**Directions for this task:** Each line from the first down to the one containing "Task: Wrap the" should be returned exactly as it appears below.

- - - - -

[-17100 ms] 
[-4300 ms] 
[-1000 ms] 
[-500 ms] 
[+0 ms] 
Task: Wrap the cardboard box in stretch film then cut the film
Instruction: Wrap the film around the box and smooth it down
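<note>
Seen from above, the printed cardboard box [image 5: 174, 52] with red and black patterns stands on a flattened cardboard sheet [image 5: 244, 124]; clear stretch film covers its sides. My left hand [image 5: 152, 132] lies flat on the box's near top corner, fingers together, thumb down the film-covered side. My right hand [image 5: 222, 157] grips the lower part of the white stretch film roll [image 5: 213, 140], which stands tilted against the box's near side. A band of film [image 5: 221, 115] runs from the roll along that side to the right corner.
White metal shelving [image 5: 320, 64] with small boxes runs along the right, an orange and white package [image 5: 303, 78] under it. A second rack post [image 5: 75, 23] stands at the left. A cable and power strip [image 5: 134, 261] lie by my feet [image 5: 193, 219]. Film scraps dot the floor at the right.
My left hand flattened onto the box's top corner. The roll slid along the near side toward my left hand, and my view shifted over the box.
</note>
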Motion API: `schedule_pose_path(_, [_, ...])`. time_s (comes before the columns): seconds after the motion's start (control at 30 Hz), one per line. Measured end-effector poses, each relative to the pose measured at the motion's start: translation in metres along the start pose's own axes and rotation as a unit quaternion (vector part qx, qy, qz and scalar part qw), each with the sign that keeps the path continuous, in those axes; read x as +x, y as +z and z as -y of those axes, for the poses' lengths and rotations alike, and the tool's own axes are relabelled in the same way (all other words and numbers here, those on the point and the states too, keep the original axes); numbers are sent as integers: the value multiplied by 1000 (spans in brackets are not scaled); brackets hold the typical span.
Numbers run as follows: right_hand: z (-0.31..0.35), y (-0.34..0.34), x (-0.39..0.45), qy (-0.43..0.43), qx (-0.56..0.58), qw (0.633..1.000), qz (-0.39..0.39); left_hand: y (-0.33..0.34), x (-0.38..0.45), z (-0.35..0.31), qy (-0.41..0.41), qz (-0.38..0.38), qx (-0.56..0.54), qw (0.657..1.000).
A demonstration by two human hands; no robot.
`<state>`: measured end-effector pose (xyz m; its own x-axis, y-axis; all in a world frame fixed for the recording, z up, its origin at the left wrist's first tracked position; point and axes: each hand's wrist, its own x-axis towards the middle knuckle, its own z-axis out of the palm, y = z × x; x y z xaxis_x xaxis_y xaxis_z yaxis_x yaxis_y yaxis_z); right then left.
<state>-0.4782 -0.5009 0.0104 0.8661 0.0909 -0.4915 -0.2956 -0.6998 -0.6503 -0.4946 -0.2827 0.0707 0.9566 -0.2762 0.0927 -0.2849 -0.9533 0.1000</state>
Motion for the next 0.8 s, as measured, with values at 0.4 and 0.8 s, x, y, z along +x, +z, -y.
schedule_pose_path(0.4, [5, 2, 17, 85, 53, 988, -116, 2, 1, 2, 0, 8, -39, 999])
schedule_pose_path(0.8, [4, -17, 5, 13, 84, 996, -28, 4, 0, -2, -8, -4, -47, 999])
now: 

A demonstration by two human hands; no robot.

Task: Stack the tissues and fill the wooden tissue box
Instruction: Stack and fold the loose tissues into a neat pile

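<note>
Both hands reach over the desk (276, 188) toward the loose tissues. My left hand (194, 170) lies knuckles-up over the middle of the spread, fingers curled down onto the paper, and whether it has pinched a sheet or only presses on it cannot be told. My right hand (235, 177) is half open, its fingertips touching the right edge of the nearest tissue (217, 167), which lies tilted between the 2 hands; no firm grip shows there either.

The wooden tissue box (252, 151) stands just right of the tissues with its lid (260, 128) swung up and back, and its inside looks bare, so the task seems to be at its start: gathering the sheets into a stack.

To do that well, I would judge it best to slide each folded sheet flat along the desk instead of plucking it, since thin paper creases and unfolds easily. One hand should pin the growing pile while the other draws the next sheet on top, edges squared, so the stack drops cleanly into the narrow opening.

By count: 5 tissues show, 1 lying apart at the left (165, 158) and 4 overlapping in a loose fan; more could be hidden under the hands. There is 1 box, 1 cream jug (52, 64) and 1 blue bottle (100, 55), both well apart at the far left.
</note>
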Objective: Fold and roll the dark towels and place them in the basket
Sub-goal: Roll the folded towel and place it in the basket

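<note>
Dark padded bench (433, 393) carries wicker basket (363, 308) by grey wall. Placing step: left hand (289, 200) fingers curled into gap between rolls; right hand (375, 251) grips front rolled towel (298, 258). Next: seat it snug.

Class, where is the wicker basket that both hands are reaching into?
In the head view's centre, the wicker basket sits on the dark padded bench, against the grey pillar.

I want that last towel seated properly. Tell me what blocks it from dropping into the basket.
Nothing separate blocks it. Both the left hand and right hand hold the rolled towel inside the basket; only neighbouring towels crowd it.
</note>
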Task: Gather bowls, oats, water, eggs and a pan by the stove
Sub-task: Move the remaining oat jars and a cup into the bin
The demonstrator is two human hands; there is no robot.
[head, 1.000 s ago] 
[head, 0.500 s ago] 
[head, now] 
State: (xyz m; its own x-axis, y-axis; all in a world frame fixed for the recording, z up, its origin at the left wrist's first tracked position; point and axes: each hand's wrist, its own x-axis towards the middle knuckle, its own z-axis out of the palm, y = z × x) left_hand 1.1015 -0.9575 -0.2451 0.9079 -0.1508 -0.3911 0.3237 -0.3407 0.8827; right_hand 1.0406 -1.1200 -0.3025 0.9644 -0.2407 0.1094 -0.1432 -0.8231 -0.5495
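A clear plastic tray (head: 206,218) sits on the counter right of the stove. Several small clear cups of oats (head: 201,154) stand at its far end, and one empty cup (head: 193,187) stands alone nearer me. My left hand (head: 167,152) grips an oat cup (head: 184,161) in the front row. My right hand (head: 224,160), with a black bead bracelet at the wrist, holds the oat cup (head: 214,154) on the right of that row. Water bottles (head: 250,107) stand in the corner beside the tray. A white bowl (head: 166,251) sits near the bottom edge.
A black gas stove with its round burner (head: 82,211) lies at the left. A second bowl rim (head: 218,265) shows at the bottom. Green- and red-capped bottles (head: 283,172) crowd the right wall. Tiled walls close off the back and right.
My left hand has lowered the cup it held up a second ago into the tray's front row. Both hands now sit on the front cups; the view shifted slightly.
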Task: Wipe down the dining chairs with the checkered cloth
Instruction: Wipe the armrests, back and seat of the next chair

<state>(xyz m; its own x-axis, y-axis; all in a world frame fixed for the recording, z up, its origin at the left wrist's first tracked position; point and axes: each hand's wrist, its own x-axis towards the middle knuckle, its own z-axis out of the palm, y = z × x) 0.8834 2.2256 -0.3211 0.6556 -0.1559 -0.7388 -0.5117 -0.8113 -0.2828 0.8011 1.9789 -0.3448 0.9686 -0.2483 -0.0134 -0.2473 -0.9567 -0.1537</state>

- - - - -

**Answer space:**
[-17100 ms] 
[-4300 ms] 
[-1000 ms] 
[-500 ms] 
[+0 ms] 
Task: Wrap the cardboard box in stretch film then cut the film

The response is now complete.